* [What you are asked to do]:
Every line below that holds the string "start" should be copied out.

* [Records supplied]:
━━━━━━━━━━━━━━━━━━━━

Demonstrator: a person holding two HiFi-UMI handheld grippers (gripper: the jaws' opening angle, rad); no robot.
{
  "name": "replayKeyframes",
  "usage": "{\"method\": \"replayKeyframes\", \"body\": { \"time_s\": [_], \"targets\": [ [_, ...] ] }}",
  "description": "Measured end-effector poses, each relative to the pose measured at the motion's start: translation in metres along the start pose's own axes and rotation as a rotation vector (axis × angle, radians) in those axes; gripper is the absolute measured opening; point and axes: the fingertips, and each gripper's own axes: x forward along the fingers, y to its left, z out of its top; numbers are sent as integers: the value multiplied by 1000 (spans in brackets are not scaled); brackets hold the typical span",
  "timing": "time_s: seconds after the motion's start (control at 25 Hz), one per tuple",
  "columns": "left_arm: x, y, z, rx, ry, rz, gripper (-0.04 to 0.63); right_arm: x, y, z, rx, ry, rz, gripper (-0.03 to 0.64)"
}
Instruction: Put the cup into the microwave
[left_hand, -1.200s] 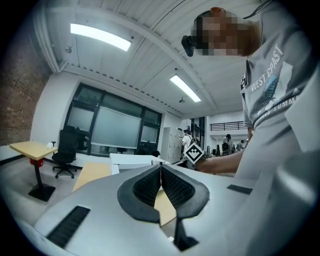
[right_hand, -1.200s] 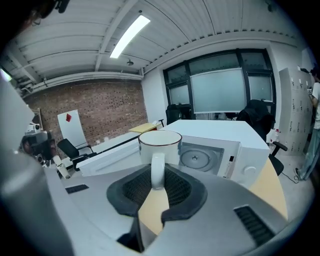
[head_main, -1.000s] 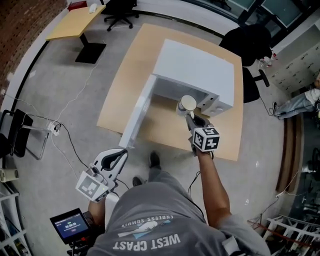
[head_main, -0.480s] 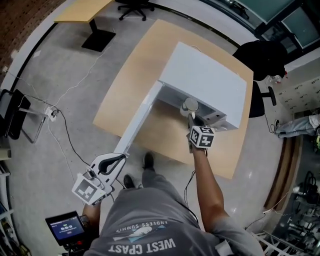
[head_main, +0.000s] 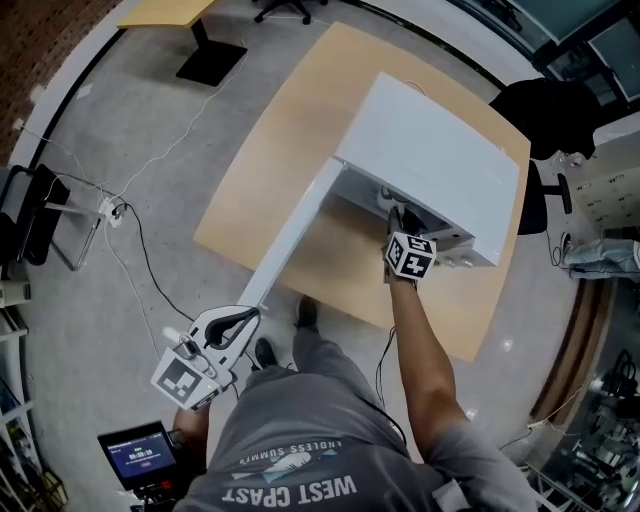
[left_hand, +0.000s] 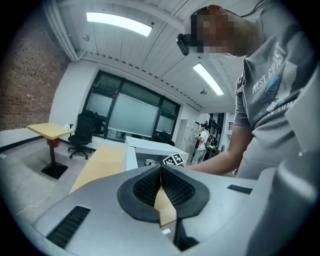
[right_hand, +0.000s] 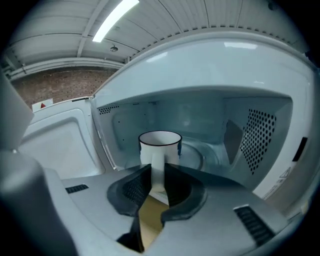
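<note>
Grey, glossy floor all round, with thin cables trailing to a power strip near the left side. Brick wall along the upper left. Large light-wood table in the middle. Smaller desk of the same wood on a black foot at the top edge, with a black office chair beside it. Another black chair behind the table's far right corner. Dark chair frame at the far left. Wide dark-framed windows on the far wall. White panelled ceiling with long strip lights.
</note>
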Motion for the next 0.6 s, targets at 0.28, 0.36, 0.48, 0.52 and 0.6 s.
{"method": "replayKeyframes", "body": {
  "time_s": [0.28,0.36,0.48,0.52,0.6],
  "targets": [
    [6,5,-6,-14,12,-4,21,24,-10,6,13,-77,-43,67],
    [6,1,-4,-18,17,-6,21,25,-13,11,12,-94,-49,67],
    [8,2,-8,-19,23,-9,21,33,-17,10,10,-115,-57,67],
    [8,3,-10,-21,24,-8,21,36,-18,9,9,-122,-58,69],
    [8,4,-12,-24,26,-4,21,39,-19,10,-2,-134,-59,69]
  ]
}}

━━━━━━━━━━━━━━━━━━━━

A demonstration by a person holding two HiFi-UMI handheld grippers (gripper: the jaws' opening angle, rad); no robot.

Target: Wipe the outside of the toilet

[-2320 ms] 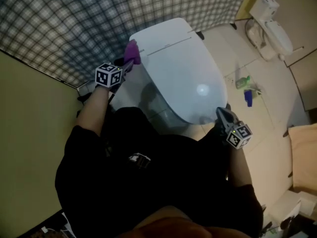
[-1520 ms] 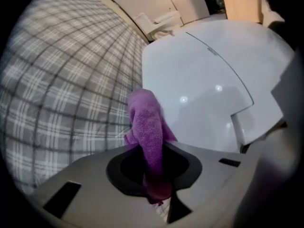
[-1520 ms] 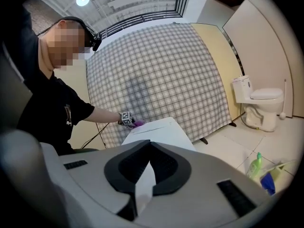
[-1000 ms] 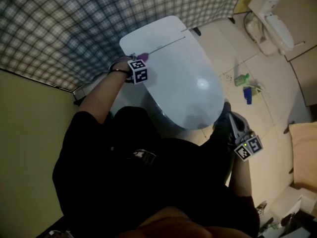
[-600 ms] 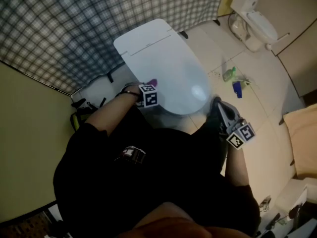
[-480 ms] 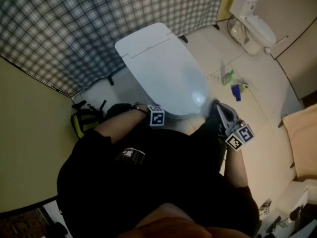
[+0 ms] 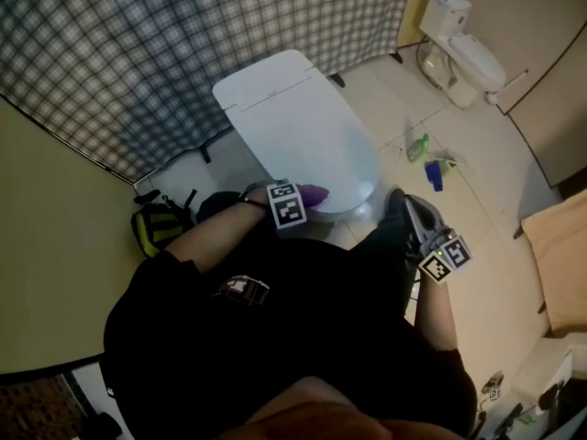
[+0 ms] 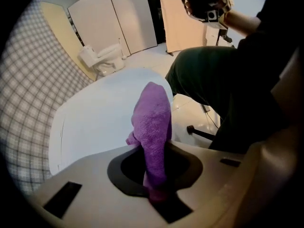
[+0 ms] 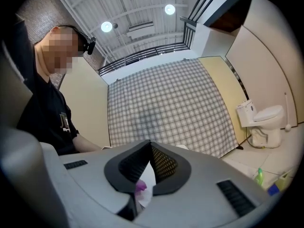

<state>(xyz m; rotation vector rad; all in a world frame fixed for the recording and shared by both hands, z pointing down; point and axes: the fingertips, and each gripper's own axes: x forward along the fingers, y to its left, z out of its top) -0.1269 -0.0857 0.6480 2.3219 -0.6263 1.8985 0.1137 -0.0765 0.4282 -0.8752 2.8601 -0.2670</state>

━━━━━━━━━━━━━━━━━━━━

* [The completed task]:
  "description": "Measured end-effector poses, each relative to the pose measured at the motion's start: translation in metres along the start pose's own axes and rotation as a rotation vector (axis × angle, radians) in those axes; gripper is the absolute measured opening; point and axes: the fingertips, and each gripper's own axes: x forward along the fingers, y to its left, z out of its top; numbers are sent as integers: the value multiplied by 1000 (spans in brackets are not scaled); brackets hold the typical span",
  "timing": "time_s: seconds after the motion's start (control at 25 Hz), one per tuple",

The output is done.